Trade Deadline Recap: Indians Acquire Jimenez
The Cleveland Indians have been the surprise team in the AL Central for most of the season so far, so to say they would likely make a move of some kind prior to the trade deadline would seem to make sense. Injuries to Shin Soo Choo and Grady Sizemore left the team in need to an outfielder, prior to acquiring Kosuke Fukudome from the Cubs. Production received from much of the infield had been a disappointment, leading to promotions to Lonnie Chisenhall, Cord Phelps, and Jason Kipnis.
The starting rotation has also seen it’s share of troubles. Nine different pitchers have started a game for the Indians this season. But strictly from a performance perspective one wouldn’t have been able to say that the rotation was the team’s weak point. Justin Masterson has been leading the way, having a career season that’s placing him amongst the top starters in the AL. Josh Tomlin and Carlos Carrasco have been dependable. Between Fausto Carmona, Mitch Talbot, David Huff, Zack McAllister, and Alex White there seemed to be enough depth to keep things on pace over the remainder of the season.

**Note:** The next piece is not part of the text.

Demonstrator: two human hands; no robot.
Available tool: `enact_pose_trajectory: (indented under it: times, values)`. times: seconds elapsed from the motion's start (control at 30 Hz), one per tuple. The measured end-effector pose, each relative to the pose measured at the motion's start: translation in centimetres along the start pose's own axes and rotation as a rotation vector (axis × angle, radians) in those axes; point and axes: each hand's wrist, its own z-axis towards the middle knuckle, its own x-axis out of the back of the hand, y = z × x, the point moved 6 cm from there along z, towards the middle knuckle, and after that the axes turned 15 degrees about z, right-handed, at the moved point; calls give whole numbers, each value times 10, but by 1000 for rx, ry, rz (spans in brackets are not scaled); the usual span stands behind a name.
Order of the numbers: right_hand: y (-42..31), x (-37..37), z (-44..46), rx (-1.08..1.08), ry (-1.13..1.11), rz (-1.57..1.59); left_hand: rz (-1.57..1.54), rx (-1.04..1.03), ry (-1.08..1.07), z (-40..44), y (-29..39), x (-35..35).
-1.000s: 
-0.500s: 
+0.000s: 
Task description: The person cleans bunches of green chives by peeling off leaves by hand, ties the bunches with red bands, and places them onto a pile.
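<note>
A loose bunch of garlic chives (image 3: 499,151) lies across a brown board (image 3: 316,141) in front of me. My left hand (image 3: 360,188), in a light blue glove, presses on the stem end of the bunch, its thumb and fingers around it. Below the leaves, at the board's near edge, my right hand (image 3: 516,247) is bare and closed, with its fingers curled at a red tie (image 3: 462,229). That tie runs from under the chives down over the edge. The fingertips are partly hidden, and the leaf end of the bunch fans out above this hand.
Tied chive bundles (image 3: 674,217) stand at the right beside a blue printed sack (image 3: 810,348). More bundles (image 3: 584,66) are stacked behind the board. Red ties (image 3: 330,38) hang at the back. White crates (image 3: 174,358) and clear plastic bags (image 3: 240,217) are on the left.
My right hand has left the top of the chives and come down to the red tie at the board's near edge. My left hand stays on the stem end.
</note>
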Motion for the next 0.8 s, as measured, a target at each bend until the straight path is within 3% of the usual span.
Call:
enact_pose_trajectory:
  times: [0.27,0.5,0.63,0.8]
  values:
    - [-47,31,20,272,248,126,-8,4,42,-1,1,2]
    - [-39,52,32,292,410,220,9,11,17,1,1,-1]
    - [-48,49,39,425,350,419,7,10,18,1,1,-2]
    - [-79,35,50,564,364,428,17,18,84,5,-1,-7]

But, it’s not everyday that a potential Ace becomes available on the trade market. At least, that’s what Ubaldo Jimenez is capable of being. The Indians – like numerous other teams which reportedly expressed some interest – made an offer and acquired the right hander in exchange for three pitchers – White, Drew Pomeranz, and Joe Gardner – and first baseman Matt McBride.

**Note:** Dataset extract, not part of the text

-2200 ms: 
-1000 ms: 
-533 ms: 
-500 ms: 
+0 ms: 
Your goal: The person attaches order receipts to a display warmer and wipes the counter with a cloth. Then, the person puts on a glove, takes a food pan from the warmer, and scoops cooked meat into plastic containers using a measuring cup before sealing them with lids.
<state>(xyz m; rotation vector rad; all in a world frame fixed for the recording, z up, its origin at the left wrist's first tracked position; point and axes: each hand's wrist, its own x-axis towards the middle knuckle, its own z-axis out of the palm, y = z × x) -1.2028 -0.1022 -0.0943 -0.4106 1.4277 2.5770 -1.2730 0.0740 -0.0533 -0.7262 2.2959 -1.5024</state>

The fact that Jimenez was available in the first place seemed to surprise many, with some questioning whether the Colorado Rockies knew something that they weren’t making public about the 27-year-old right hander. However, despite the uncertainty and his underwhelming 2011 season there was still plenty of interest in a player who should be amongst the game’s best pitchers. That’s even before you look at the fact that he’s signed to a very team friendly contract that will pay him just $4.2 Million next season with two club options for 2013 and 2014 which combined would only cost an additional $13.75 Million.
The problem is he has had a very off season this year. In fact, this extends back to the 2010 All Star Break and has become a little concerning. The first half of the 2010 season, Jimenez sprinted out of the gates and posted a 15-1 record, 2.20 ERA, 113 strikeouts over 127.0 innings. Opponents batted just .198/.280/.302 against him. Over the latter half of that season Jimenez was a different pitcher. In 15 starts (94.2 innings) he went just 4-7 with a 3.80 ERA.
In 2011, he’s made 21 starts totaling 123.0 innings. He’s posted a 6-9 record with a 4.46 ERA and 118 strikeouts. His velocity has seemed down for much of the season and he’s often struggled to avoid big innings against him. The reason for the struggles is right now the great question and Indians fans are hoping that there isn’t something there that the Rockies didn’t share. If healthy, and if he can transition to the AL, Jimenez gives the Indians a second premier starter (alongside Masterson) to build around going forward – meaning this team could remain competitive beyond the next two months.
White, 22, made his MLB debut earlier this season for the Indians. He made 3 starts, going 1-0 with a 3.80 ERA over 15 innings. He struck out 13 but walked 9. He hasn’t thrown many innings in the minor leagues on the season either due to a blister that has kept him out of action for nearly two months. He should slide right into Colorado’s rotation as he’s the only MLB-ready talent received by the team in this trade.
Pomeranz, 22, is the other key piece to the trade. Having been drafted just last year, he technically cannot be named as part of the trade until August 16th – one year from the date that he signed with Cleveland. The Indians have not held back on the young left hander as he was recently promoted to Double-A. In 18 starts on the season he’s totaled a 3-3 record and 2.19 ERA.
Gardner, 23, has also been pitching out of the rotation in Double-A but to lesser results. He’s 7-8 with a 4.99 ERA in 19 starts (97.1 innings). Control has been a concern and left handed batters have hit him hard this season.
McBride, 26, is the only position player in the deal and more of a minor league veteran than the rest. He hits Double-A pitching very well but has struggled to see those results translate at Triple-A. In 45 at bats at the level this season he’s hitting just .156/.191/.267.